"...in Dur die Tonika-Parallele, in Moll der Tonika-Gegenklang - ein ganz seltsames Konstrukt..."
In Dur sind eben die Parallelen die Vertreter der Hauptfunktionen, in Moll sind es eher die Gegenklänge. Das gilt nicht nur für den Trugschluß. So findet man erweiterte Kadenzen in Dur häufig als Tp-S-D-T, in Moll eher als tG-s-D-t. Hätte man dem in der Terminologie Rechnung tragen wollen, so hätte man in Moll die Gegenklänge als Parallelen bezeichnen müssen, doch dann wäre a-moll die Parallele zu C-dur, aber F-dur die Parallele zu a-moll, und das wäre auch etwas konfus gewesen. Ansonsten kann man auf den Begriff "Gegenklang" meistens auch verzichten. Richtig ist, daß es einfacher zu merken ist, daß der Trugschluß V-VI heißt statt D-Tp oder D-tG.
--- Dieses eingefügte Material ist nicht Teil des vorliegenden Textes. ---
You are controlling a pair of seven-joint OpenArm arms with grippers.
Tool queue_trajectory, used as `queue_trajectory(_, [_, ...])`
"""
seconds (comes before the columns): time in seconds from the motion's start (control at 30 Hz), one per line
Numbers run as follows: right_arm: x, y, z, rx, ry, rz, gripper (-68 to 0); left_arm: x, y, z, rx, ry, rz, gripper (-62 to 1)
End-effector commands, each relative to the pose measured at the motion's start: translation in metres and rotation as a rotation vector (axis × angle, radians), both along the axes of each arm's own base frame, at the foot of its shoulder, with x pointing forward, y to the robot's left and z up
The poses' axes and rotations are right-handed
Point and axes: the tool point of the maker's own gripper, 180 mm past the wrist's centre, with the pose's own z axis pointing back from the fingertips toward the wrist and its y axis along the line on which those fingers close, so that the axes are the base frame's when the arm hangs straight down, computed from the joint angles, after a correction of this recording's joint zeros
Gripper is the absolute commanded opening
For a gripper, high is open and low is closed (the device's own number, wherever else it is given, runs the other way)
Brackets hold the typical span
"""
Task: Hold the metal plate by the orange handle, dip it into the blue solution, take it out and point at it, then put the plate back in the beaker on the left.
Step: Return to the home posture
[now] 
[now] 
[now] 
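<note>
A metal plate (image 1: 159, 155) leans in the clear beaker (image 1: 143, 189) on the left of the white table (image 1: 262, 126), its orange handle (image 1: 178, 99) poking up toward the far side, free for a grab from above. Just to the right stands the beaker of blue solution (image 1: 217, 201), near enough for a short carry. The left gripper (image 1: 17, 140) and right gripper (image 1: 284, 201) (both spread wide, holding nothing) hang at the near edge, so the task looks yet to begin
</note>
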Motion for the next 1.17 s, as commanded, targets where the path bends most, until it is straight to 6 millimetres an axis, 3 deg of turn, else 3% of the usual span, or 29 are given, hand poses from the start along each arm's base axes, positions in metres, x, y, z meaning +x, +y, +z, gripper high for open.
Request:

Keine Theorie beschreibt etwas umfassend und vollständig. Allgemein bekannt für die Begrenztheit der Funktionstheorie sind Quintfallsequenzen mit Septakkorden (Vivaldi), wo der Septakkord auf der zweiten Stufe auftaucht, für den es in diesem Zusammenhang eigentlich keine sinnvolle Funktionsbezeichnung gibt. Ebenfalls bekannt ist die unzulängliche Bezeichnung des verminderten Septakkordes zur Bachzeit, dem man einen weggelassenen Grundton andichtet, obwohl er im Barock ein eigenständiger Klang ist und nicht von einem anderen abgeleitet.
Trotz mancher Unzulänglichkeit beschreibt die Funktionstheorie die Zusammenhänge aber noch am sinnvollsten, deswegen hat sie sich ja gegen alles andere durchgesetzt. Da der verminderte Septakkord selten anders als dominantisch gebraucht wird, ist er als Dv noch am treffendsten benannt. (Die Begriffe "Dominante" und "Subdominante" stammen übrigens nicht von Riemann, sondern finden sich schon bei Rameau.)
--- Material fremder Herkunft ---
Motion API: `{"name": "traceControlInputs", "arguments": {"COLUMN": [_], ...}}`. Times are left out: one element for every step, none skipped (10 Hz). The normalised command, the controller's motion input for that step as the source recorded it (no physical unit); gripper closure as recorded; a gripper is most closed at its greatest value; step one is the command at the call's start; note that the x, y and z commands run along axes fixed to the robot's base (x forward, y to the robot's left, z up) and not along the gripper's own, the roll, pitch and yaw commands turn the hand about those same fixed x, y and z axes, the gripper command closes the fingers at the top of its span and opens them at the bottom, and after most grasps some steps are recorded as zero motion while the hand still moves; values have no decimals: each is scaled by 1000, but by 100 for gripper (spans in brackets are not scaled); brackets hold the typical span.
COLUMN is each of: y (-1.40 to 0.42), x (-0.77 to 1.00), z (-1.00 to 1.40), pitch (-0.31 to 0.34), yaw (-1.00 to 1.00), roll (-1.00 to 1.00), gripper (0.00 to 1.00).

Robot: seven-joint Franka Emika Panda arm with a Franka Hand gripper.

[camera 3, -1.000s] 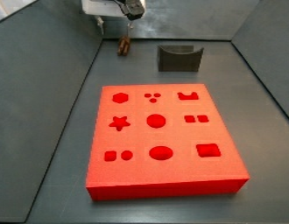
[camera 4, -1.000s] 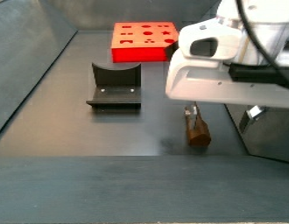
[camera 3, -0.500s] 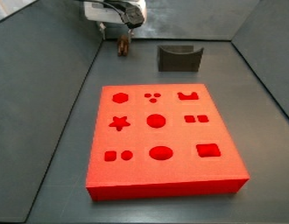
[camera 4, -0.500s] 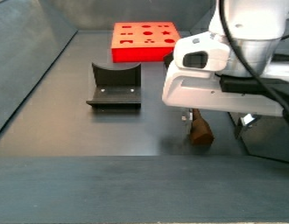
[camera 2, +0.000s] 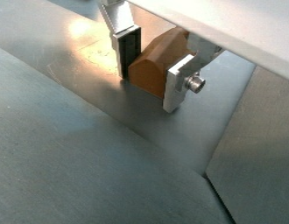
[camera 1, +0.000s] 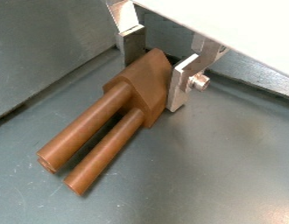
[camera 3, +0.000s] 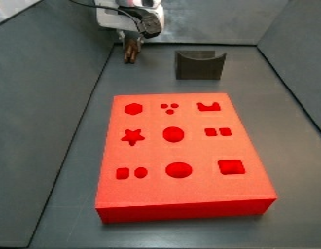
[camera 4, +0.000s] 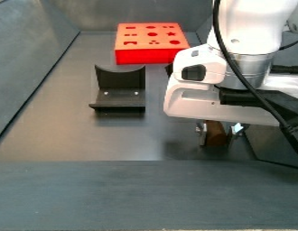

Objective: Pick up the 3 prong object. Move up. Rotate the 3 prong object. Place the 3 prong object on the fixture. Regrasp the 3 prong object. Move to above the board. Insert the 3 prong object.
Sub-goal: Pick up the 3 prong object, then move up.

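The pincer (camera 1: 161, 66) is clamped on the 3 prong object (camera 1: 106, 131) — its silver fingers (camera 1: 185, 80) press the brown block end from both sides, and the round prongs stick out past the fingertips, low over the grey floor (camera 1: 217, 166). The same grip shows in a wrist view from another angle, where only the tan block end of the piece (camera 2: 157, 59) is seen between the plates.

In a side view the pincer (camera 3: 130, 37) hangs at the far corner of the floor, the brown piece (camera 3: 129, 50) pointing down from it. The fixture (camera 3: 199, 64) stands near, to one side, apart from it. The board (camera 3: 179, 156) lies well apart — closer to the camera. In a side view from the opposite end, the arm's white body hides most of the piece (camera 4: 214, 136); the fixture (camera 4: 117, 89) and the board (camera 4: 148, 41) lie beyond.
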Motion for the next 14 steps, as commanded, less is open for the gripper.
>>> {"name": "traceControlInputs", "arguments": {"y": [0,0,0,0,0,0,0,0,0,0,0,0,0,76], "x": [0,0,0,0,0,0,0,0,0,0,0,0,0,-13], "z": [0,0,0,0,0,0,0,0,0,0,0,0,833,852], "pitch": [0,0,0,0,0,0,0,0,0,0,0,0,0,-4], "yaw": [0,0,0,0,0,0,0,0,0,0,0,0,0,33], "roll": [0,0,0,0,0,0,0,0,0,0,0,0,0,13], "gripper": [100,100,100,100,100,100,100,100,100,100,100,100,100,100]}}
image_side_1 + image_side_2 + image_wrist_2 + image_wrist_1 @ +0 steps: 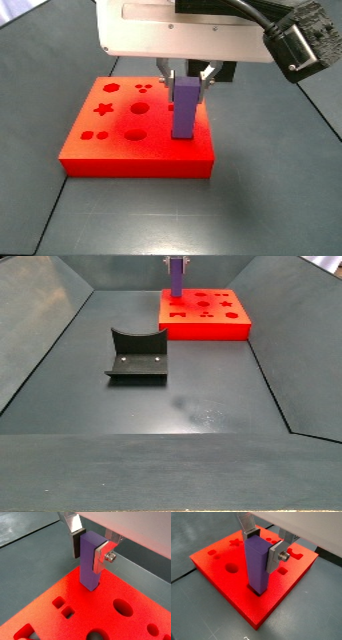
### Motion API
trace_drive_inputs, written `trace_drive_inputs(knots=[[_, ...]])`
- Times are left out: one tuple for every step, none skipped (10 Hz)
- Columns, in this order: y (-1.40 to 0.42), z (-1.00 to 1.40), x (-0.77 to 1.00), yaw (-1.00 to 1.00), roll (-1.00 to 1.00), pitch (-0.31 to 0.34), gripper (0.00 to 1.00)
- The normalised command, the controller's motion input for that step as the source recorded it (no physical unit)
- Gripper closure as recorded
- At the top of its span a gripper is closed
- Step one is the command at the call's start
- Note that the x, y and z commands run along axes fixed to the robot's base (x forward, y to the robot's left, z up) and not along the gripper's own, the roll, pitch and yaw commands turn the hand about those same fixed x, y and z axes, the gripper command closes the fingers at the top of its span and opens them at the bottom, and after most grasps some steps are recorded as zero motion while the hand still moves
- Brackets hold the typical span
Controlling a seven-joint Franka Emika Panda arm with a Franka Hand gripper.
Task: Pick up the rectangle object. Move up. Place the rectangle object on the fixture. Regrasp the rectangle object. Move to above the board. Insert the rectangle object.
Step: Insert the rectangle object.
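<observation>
block (256,564): purple, stands upright w/ its lower end in a cut-out of the board (218,572); seen in both wrist views and both side views. Upright so the long axis goes down the slot.
where on board: in a side view (186,105) it's at the right part of the board, mid-depth; star, circles and hexagon holes lie to its left, all open.
depth: bottom end looks below the board top in a wrist view (91,562), but most of the length is above the surface. Judged: insertion begun, not seated, or slot is shallow; can't tell which.
gripper (264,548): directly over the board, holding the block's upper part; upper grip leaves the lower end free to enter the slot.
jaws: narrow, clamped on the block's two broad sides; the silver plate fingers (101,555) touch it on both sides, no gap seen.
step: judged the last one, insert. Grip not let go.
tilt: block looks plumb in a side view; wrist views skew it, so small lean can't be ruled out.
fixture (138,355): dark, on the floor well apart from the board, nearer and left of it in that side view; curved recess bare, nothing on it.
board pos: far end of the bin in that side view (211,318), flat on the floor.
risk: judged, if the block's off-square it may bind on the slot wall; letting go early could leave it leaning.
next: judged, press straight down til it bottoms, then open the jaws and lift clear.
</observation>
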Motion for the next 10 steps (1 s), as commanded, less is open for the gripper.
trace_drive_inputs(knots=[[-0.22,-0.09,0.0,0.2,-0.01,-0.057,1.0],[-0.12,-0.19,0.03,0.17,0.0,-0.027,1.0],[0.0,-0.4,0.07,0.07,0.02,-0.011,1.0],[0.0,-0.71,0.05,0.0,0.11,-0.049,1.0],[0.0,-0.82,0.04,0.0,0.12,-0.083,1.0],[0.0,-0.72,0.03,0.0,0.09,-0.084,1.0],[-0.01,-0.63,0.06,0.0,0.16,-0.031,1.0],[-0.1,-0.24,0.0,0.0,0.0,-0.106,1.0],[-0.08,-0.09,-0.01,0.06,0.03,-0.123,1.0],[0.0,0.0,0.0,0.0,-0.01,0.0,1.0]])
Wenn der Wikipedia-Artikel ausgerechnet Akkorde wie den Tristan-Akkord als Beispiele anführt, bei denen "die Funktionstheorie ihre Vorteile realisieren" kann, scheint mir das ziemlich an den Haaren herbeigezogen, denn über kaum einen Akkord waren sich die Theoretiker je weniger einig. Die Grenzen der Funktionstheorie beginnen ja gerade da, wo Klänge nur noch vagieren und die eindeutige Schlußkadenz allmählich aufgegeben wird. Schon Chopins e-moll-Prélude ist kaum noch mit eindeutigen Funktionsbezeichnungen zu beschreiben (aber auch nicht überzeugend mit einer anderen Theorie -- auf die Haydnspaß-Theorie wartet man noch).
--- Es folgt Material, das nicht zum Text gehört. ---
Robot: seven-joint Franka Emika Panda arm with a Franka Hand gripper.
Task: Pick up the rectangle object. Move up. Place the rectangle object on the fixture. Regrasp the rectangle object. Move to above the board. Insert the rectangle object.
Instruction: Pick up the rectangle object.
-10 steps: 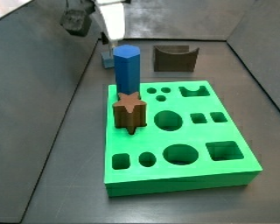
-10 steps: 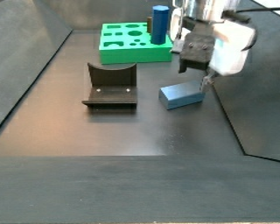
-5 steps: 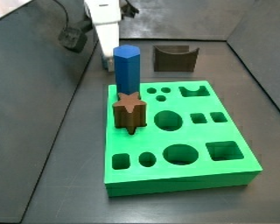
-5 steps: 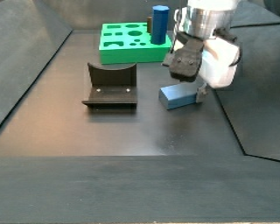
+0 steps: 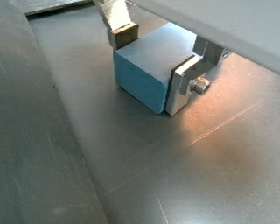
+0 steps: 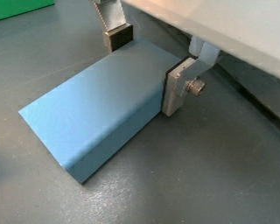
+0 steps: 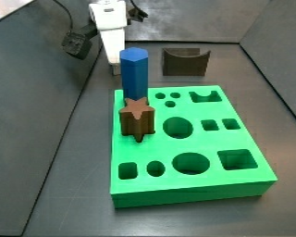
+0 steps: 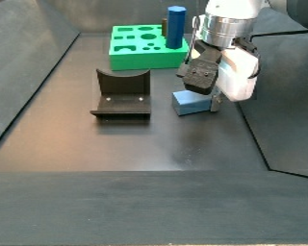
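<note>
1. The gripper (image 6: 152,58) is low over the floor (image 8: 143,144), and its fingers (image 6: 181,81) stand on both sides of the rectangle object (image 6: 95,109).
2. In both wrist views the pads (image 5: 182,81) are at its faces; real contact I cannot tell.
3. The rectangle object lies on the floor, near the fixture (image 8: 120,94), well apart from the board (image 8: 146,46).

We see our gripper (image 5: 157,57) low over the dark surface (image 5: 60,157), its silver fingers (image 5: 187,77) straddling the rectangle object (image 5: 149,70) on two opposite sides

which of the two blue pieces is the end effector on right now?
The rectangle object, the pale blue-grey block lying flat on the floor, sits between the end effector fingers. The taller bright blue hexagonal prism stands upright on the board, untouched.
</note>
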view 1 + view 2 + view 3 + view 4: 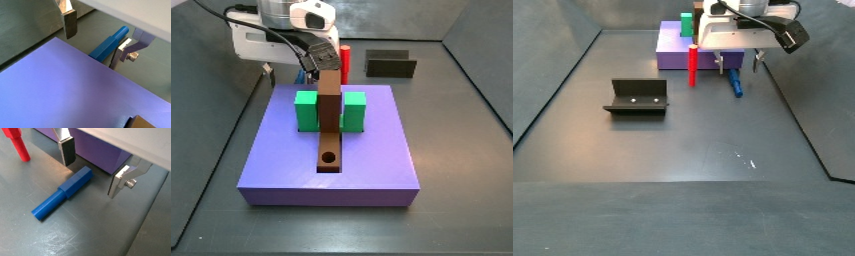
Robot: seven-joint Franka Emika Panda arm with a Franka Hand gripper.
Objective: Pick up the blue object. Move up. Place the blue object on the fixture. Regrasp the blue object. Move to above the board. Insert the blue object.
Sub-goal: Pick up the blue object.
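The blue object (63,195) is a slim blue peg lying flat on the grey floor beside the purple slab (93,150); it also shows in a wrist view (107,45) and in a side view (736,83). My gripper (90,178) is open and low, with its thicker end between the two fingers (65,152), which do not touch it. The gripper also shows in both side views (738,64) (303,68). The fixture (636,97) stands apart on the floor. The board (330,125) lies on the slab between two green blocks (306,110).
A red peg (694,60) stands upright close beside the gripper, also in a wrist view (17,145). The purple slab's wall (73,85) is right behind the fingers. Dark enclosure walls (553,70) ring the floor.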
Unsinn ist übrigens, daß, wie Wikipedia behauptet, cis-e-g-b nach F-dur aufgelöst werden kann und dann als T 7b 9b bezeichnet wird (außerdem müßte er noch als verkürzte Tonika bezeichnet werden). Zwar kann er so umgedeutet werden (cis wird zu des), aber dann ist er Zwischendominante zu F-dur und nicht Tonika und sollte auch nicht mit T bezeichnet werden. Daß die Generalbaßbezifferung übers cis einfach 7b schreibt, ist zwar richtig, aber auch dann ist natürlich nicht egal, ob das cis ein des ist, denn auch im Barock hat jede enharmonische Schreibweise natürlich ihre eigene Bezifferung: cis-e-g-b ist Sept-, cis-e-fisis-ais ist Terzquart-Akkord.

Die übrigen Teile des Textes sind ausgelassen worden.